Please count every line of the following material that holds "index" and give the total alone.

__Data shown__
● ● ●
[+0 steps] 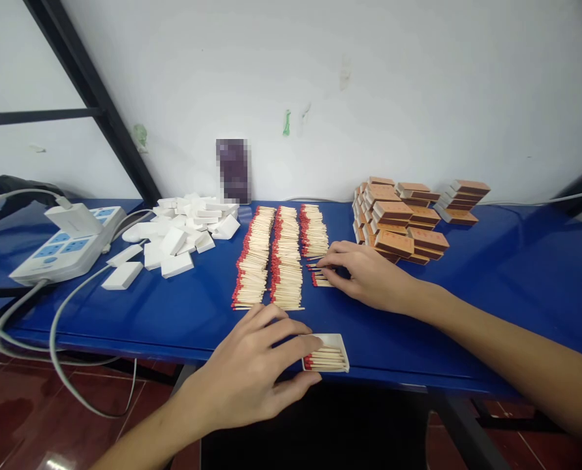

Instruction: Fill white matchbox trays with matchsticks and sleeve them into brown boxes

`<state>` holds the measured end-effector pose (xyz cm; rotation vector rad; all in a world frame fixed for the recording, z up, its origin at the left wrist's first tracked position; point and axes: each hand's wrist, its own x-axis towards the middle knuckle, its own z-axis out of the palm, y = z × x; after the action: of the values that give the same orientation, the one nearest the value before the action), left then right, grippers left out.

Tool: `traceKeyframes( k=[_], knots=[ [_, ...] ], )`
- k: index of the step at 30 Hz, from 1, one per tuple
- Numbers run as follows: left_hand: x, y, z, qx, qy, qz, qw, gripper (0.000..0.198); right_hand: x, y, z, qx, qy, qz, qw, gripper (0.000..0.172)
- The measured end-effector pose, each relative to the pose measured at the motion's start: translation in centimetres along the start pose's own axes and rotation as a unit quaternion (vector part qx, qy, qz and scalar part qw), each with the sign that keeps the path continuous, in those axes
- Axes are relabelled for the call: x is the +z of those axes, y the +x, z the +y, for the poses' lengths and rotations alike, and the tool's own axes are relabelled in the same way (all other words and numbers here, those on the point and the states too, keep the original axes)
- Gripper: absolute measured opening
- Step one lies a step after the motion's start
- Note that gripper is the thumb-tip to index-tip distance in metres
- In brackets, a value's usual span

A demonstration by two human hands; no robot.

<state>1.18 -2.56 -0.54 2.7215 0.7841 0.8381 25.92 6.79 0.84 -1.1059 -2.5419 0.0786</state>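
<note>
My left hand [252,375] grips the left end of a small white matchbox tray [334,341] at the near edge of the blue table [491,294]; the tray holds a few red-tipped matches. My right hand [364,274] lies on the table with its fingers pinching a small bunch of loose matches [320,281] at the near end of the right-hand row. Three long rows of red-tipped matches [284,258] lie side by side in the middle of the table.
A heap of empty white trays [183,235] lies at the left. Stacks of brown matchbox sleeves [403,219] stand at the back right. A white power strip [66,245] with grey cables sits far left. A dark blurred object [233,171] leans against the wall.
</note>
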Motion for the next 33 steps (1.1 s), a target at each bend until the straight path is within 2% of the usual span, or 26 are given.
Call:
traceKeyframes(
  k=[12, 19, 26, 33],
  knots=[
    [0.0, 0.0, 0.0, 0.003, 0.003, -0.001, 1.0, 0.022, 0.0, 0.0, 0.5, 0.008, 0.015, -0.003, 1.0, 0.022],
    [0.0, 0.0, 0.0, 0.001, 0.008, 0.001, 1.0, 0.021, -1.0, -0.6, -0.4, 0.018, 0.018, -0.019, 0.999, 0.024],
    [0.1, 0.0, -0.1, -0.01, 0.01, -0.001, 1.0, 0.028, -2.0, -1.4, -0.4, 0.007, -0.001, -0.063, 0.998, 0.043],
    [0.3, -0.1, 0.0, -0.051, 0.023, 0.024, 0.998, 0.038, -2.4, -1.2, -0.7, 0.03, 0.086, -0.131, 0.987, 0.034]
  ],
)
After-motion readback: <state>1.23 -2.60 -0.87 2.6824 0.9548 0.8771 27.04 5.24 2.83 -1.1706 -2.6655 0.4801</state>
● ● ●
__Expected answer__
2